When you reach the line containing "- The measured", include it and stop; until then, return each line of the material exactly, starting with the first.

• [Material provided]:
☆ ☆ ☆ ☆

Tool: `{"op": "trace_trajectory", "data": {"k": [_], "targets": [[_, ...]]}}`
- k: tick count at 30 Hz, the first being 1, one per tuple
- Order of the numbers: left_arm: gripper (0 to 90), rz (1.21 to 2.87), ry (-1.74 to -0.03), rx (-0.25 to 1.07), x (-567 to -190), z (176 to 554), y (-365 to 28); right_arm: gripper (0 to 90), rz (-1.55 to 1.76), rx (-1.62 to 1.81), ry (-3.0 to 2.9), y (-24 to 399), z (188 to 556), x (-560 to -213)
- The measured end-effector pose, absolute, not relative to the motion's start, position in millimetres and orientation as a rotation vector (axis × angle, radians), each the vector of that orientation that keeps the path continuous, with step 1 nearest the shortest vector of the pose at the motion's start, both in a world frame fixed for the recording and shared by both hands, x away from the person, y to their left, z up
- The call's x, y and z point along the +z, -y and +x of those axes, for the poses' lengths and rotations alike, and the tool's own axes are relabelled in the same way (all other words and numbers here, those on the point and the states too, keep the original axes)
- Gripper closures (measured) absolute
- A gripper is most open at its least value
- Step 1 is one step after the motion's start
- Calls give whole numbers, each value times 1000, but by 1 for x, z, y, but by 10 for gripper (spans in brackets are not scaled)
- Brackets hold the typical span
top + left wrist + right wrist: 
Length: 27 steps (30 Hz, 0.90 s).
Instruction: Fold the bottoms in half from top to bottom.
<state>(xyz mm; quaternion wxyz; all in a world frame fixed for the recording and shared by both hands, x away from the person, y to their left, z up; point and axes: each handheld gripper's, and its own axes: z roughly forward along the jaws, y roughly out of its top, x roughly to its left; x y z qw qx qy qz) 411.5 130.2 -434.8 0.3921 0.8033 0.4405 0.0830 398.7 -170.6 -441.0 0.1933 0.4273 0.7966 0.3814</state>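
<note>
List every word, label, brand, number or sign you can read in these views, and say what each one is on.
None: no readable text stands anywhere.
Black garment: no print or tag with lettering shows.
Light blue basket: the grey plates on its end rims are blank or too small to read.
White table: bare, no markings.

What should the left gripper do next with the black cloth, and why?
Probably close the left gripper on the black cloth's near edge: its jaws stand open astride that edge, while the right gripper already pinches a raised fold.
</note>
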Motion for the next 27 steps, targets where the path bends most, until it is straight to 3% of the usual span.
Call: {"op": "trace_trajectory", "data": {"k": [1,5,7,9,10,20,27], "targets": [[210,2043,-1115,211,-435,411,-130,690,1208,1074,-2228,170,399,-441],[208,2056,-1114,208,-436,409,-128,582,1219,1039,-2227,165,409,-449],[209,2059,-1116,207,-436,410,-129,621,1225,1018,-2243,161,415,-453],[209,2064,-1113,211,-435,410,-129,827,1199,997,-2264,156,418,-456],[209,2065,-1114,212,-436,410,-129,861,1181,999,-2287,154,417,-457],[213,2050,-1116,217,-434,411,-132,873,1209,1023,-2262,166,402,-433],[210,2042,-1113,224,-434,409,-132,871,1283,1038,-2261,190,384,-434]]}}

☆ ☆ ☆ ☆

• [Task solution]:
Tool: `{"op": "trace_trajectory", "data": {"k": [_], "targets": [[_, ...]]}}`
- k: tick count at 30 Hz, the first being 1, one per tuple
- Order of the numbers: left_arm: gripper (0 to 90), rz (1.21 to 2.87), ry (-1.74 to -0.03), rx (-0.25 to 1.07), x (-567 to -190), z (176 to 554), y (-365 to 28); right_arm: gripper (0 to 90), rz (-1.55 to 1.76), rx (-1.62 to 1.81), ry (-3.0 to 2.9), y (-24 to 399), z (188 to 556), x (-560 to -213)
- The measured end-effector pose, absolute, not relative to the motion's start, position in millimetres and orientation as a rotation vector (axis × angle, radians), each the vector of that orientation that keeps the path continuous, with step 1 nearest the shortest vector of the pose at the motion's start, both in a world frame fixed for the recording and shared by both hands, x away from the person, y to their left, z up

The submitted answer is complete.